发表于 2024-11-07 18:07:47

1 AI 算力反馈
1.1 运行的商品名称
我运行的商品为 Stable Diffusion 3 文本到图像高质量生成AI绘画推理服务，运行的环境为异构加速卡AI 64G。具体创建流程如下：

1.1.1 购买模型服务
首先购买一下模型服务，这样我们就不需要再从 Hugging Face 下载预训练模型了

1.1.2 选择合适的开发机器

点击模型开发并配置开发环境（注意开发环境需要同步），这里选择的是异构计算单卡 64G + pytorch dtk24.04.1 的开发环境。

1.1.3 打开开发环境

等待 Notebook 环境准备完成后点击 JupyterLab 来打开开发环境

1.1.4 创建一个新的项目文件

创建并新建一个 ipynb 文件（下面的步骤均在该环境下开发），注意，这里的Python版本需要是3.10。

1.2 运行的过程记录

在开始项目之前，我们先定义项目的工作目录。

work_path="/root/private_data/apprepo/model/20240729095814/stable-diffusion-3-medium-diffusers-2407251517"

1.2.1 安装 diffusers
Hugging Face 的 diffusers 仓库是一个用于处理和应用扩散模型的开源库，在这次的任务中，我们使用 diffusers 仓库来进行微调，在开始微调之前，我们需要安装 diffusers。执行以下代码来保证不会因为 Github Repo 的体积太大导致无法正常的下
载。

# 保证 Github 仓库在克隆时不会出现太大而无法下载的错误
!git config --global http.sslVerify "false"
!git config --global http.postBuffer 1048576000
!git config --global core.compression -1
!git config --global http.lowSpeedLimit 0 
!git config --global http.lowSpeedTime 999999

执行以下代码来保证 git 工具把你的凭证保存到本地，方便二次开发。

# 配置 git 保存你的凭证
!git config --global credential.helper store

执行以下代码来下载并安装 diffusers 仓库，需要注意的是，由于网络原因，服务器在下载 diffusers 仓库时可能会出现问题，建议只下载深度为1的仓库。

%cd $work_path
# 克隆 Hugging Face 的 diffusers 仓库
!rm -rf diffusers
!git clone https://github.com/huggingface/diffusers --depth 1
# 进入 diffusers 目录
%cd diffusers
# 以可编辑模式安装 diffusers 库
!pip install -e .
# 配置 Accelerate 库的默认设置
!accelerate config default

1.2.2 安装微调所需要的依赖
如果你的目标是微调模型，你可能还需要安装微调所需要的依赖项。需要注意的是，当我们使用的是国产推理卡，运行 runtime 为 tk框架，需要安装特定版本的 torch。但是在安装 torchvision 这个包时，系统会自动安装 cuda 版本的torch，因此我们需要屏蔽掉这个安装包再执行安装命令。

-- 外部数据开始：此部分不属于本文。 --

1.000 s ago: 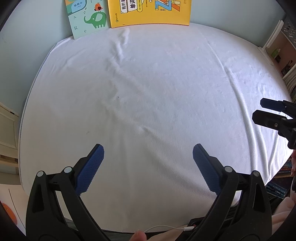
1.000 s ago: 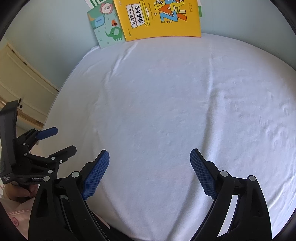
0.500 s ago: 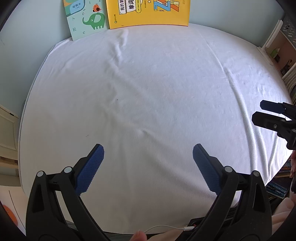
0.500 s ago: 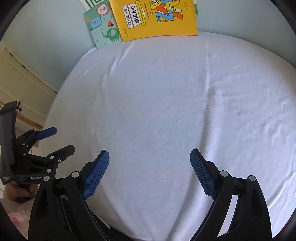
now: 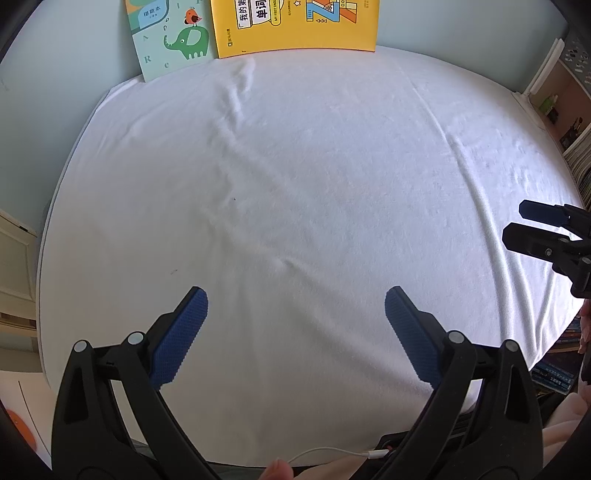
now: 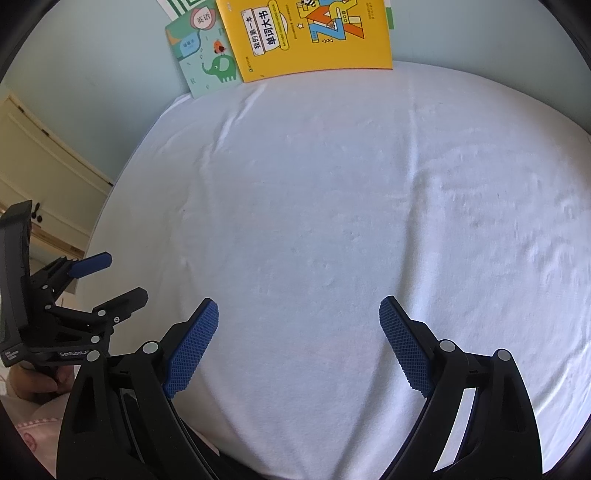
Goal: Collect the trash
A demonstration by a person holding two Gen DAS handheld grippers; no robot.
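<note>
Both the left hand-held gripper (image 5: pixel 295 325) and the right hand-held gripper (image 6: pixel 299 336) are held wide, empty; with no trash seen ahead, the white sheet (image 5: pixel 314 177) could be pinched instead.

White-sheeted bed (image 5: pixel 295 184) (wrinkled), w/ yellow book (image 5: pixel 295 26) & elephant book (image 5: pixel 173 40) at far edge.

Table with 2 books at the back

The cloth (image 5: pixel 295 192) is lying over the table; 2 books are standing at its far edge against the wall (image 6: pixel 92 92), the elephant book (image 5: pixel 170 40) sitting left of the larger book (image 5: pixel 295 26).
</note>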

%cd $work_path/diffusers/examples/dreambooth
# 安装 requirements_sd3.txt 中的依赖
!sed -i 's/torchvision/#torchvision/' requirements_sd3.txt
!pip install -r requirements_sd3.txt -i https://pypi.mirrors.ustc.edu.cn/simple/

接着手动安装 torchvision （以不安装依赖的方式），我这里的 torch 版本为 2.1.0，对应的torchvision 版本为 0.16，更详细的版本对应信息可以参考下表或参考
torchvision Repo。

!pip install torchvision==0.16 -i https://pypi.mirrors.ustc.edu.cn/simple/ --no-deps

1.2.3 微调你的 Stable Diffusion 模型

这里使用 Python 的 heredoc 语法执行 Python 代码块，利用 Hugging Face 下载所需要的数据集。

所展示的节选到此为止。